Error Budgets — Balancing Reliability and Velocity
In this tutorial, you'll learn about Error Budgets. We cover key concepts, practical examples, and best practices.
An error budget is the permissible amount of unreliability your service can experience over a defined window — when the budget is spent, the team shifts from shipping features to improving reliability.
What You'll Learn
In this tutorial, you will learn how error budgets are calculated from SLO targets, how to track budget consumption in real time, and how to use budget alerts to make data-driven decisions about feature freezes and reliability investments.
Why It Matters
Without error budgets, reliability and feature velocity are in constant conflict. Product teams push for faster releases. SRE teams push for stability. An error budget provides a clear, agreed-upon mechanism for deciding when to stop shipping and start stabilizing.
Real-World Use
Doda Browser sync service runs with a 99.9 percent SLO, giving it a 0.1 percent error budget over 30 days. That works out to about 43 minutes of allowed downtime per month. When the budget drops below 50 percent, the on-call team investigates. When it hits zero, all non-critical deployments stop until the budget recovers.
graph TD
A[SLO Target: 99.9%] --> B[Error Budget: 0.1%]
B --> C[Track Consumption]
C --> D{Budget Remaining?}
D -->|Green: >50%| E[Ship Features]
D -->|Yellow: 10-50%| F[Investigate Incidents]

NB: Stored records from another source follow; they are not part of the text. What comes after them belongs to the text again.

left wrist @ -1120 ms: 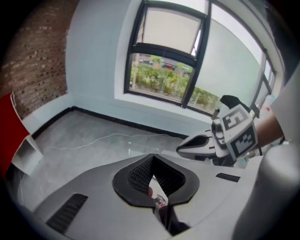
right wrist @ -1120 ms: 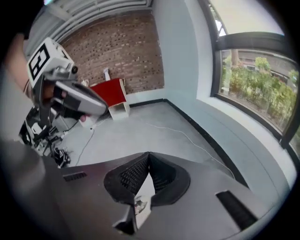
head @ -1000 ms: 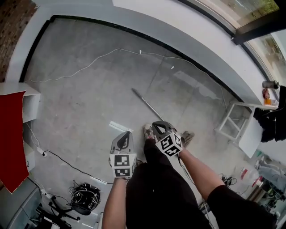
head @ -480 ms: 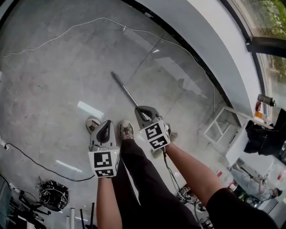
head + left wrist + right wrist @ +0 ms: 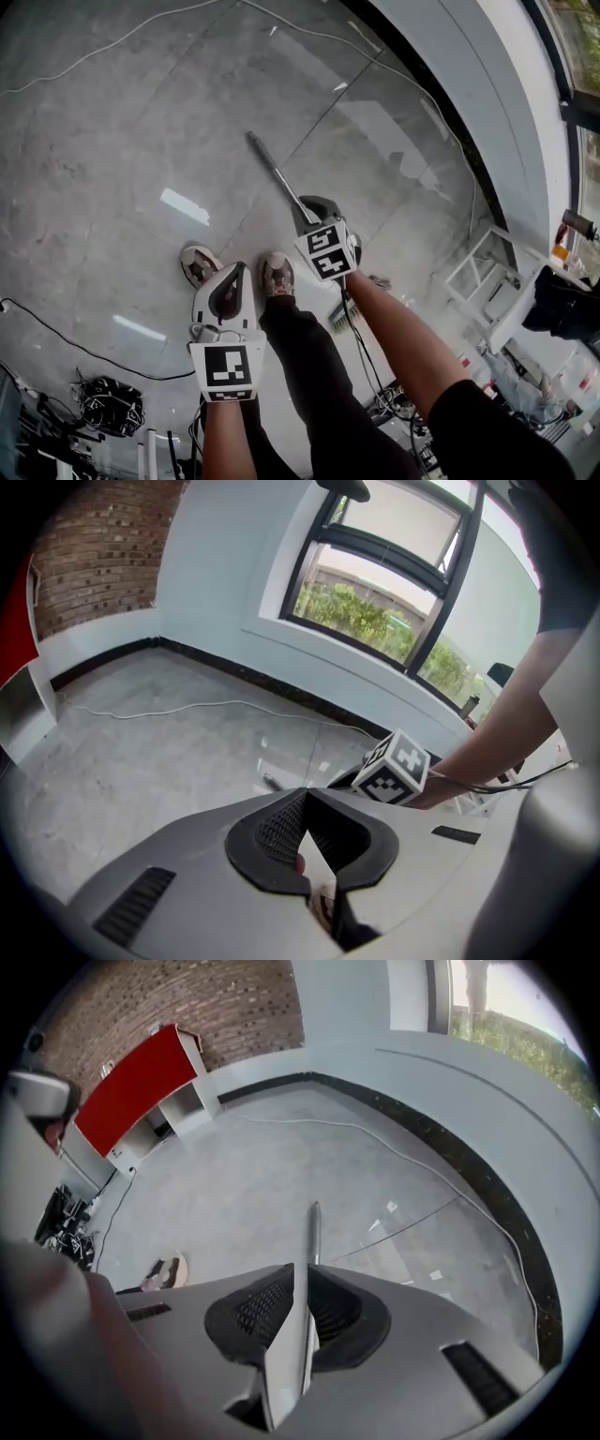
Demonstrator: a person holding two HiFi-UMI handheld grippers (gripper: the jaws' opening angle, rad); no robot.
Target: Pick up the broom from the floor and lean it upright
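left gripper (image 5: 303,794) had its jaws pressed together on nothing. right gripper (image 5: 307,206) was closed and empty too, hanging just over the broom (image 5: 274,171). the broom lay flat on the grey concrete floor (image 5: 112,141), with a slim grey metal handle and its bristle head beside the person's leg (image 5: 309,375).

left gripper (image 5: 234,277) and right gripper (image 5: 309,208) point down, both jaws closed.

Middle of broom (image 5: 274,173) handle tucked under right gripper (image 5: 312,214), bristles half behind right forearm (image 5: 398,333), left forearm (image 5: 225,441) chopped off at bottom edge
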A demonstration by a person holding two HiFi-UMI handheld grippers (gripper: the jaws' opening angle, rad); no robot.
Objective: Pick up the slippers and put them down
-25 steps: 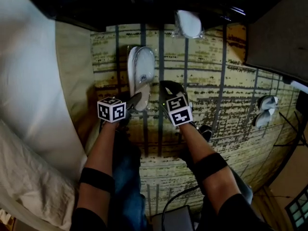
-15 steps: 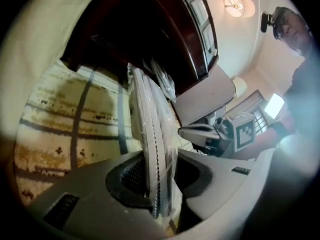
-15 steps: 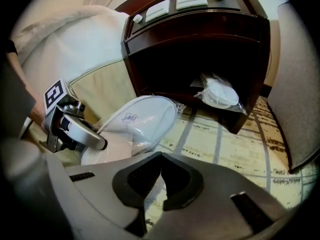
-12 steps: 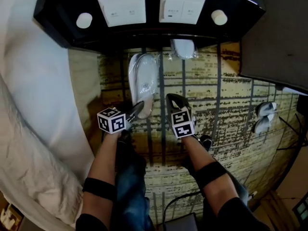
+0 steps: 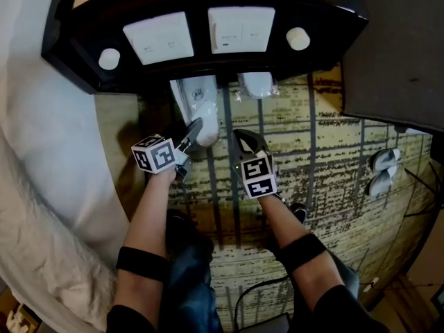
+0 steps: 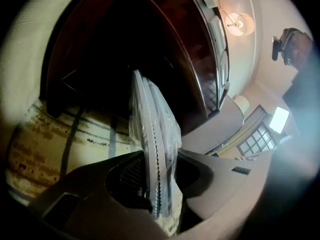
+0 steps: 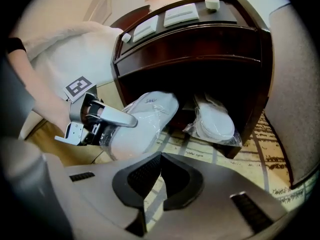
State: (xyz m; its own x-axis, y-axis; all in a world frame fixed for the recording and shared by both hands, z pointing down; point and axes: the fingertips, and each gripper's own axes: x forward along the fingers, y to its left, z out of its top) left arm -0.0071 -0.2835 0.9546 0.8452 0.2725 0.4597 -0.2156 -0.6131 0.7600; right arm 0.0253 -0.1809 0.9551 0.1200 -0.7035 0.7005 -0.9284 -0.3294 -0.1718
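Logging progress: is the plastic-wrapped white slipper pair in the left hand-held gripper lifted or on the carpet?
Lifted: the left hand-held gripper clamps the plastic-wrapped white slipper pair above the striped carpet.

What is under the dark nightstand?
One wrapped slipper pack lies half under the nightstand; the left gripper holds a second pack at the opening. The recess behind is too dark to see.

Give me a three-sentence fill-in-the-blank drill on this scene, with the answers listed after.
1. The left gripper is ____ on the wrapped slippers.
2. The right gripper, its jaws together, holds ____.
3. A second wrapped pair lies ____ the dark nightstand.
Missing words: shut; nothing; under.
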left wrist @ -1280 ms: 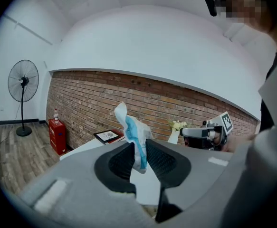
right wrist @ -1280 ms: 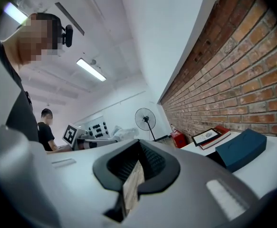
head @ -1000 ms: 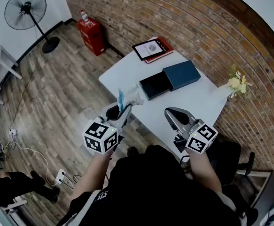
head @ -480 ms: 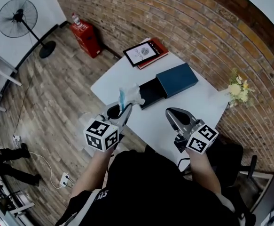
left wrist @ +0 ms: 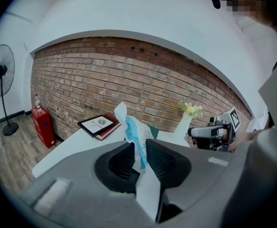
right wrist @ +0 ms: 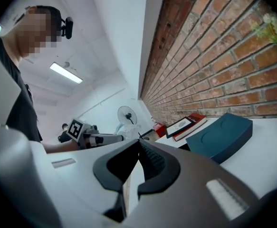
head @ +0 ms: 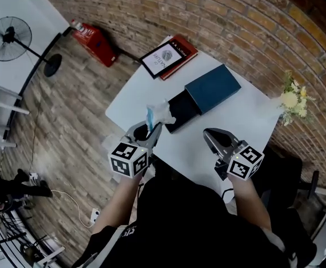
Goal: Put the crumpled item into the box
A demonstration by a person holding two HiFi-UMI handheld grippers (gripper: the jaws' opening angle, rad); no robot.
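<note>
Left gripper view: crumpled item (left wrist: 134,136) pinched between left tongs (left wrist: 138,159).

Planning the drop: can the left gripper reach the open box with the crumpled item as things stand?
Probably yes. The crumpled item hangs beside the open dark tray of the box, and nothing on the table stands between them.

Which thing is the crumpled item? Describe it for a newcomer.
Find the white table by the brick wall, then the left gripper at its near-left edge. Pinched in its fingers is a white wad with a blue streak, the only soft, wrinkled thing near the flat dark box.
</note>
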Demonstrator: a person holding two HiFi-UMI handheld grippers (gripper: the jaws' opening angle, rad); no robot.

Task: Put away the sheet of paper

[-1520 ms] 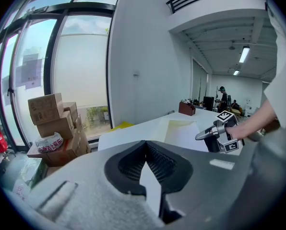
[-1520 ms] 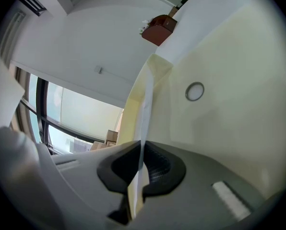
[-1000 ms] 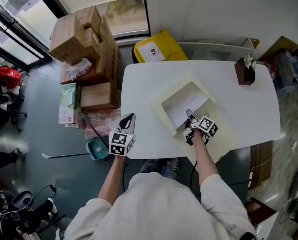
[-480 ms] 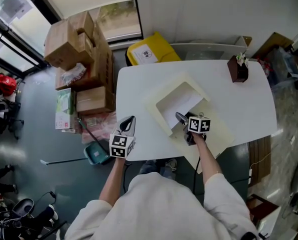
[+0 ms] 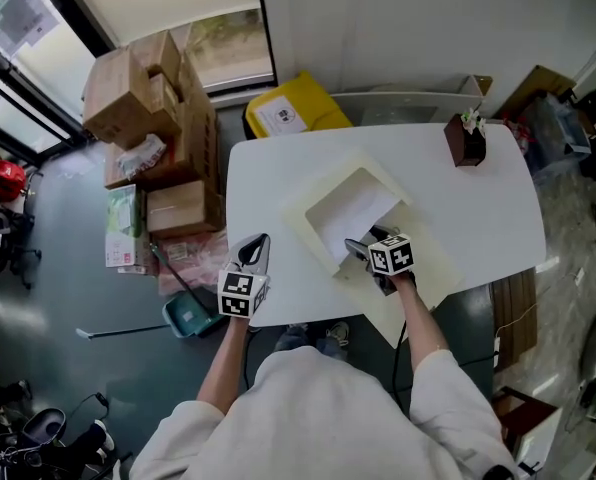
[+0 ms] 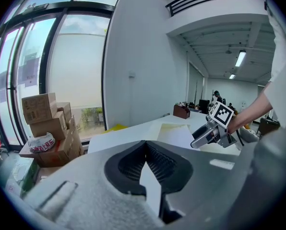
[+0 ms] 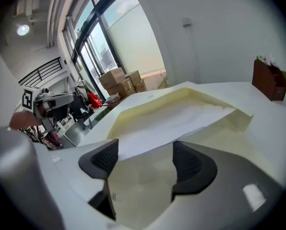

D -->|Red: <10%| G[Stop Deployments]
E --> H[Reliability Focus]
F --> H
G --> H
H --> B
Prerequisites
You should understand SLIs and SLOs before working with error budgets. Knowing how Error Budgets interact with Incident Response is also helpful.
How Error Budgets Work
An error budget is simply 100 percent minus your SLO. If your SLO is 99.9 percent availability, your error budget is 0.1 percent of total request time.
Budget Calculation
Over a 30-day window at 99.9 percent SLO:
Total seconds in 30 days: 2,592,000 Allowed downtime: 2,592,000 * 0.001 = 2,592 seconds (about 43 minutes)
def calculate_error_budget(slo_percent, window_days):
total_seconds = window_days * 24 * 60 * 60
budget_seconds = total_seconds * (1 - slo_percent / 100)
print(f"SLO: {slo_percent}%")
print(f"Window: {window_days} days")
print(f"Total seconds: {total_seconds:,}")
print(f"Error budget (sec): {budget_seconds:.0f}")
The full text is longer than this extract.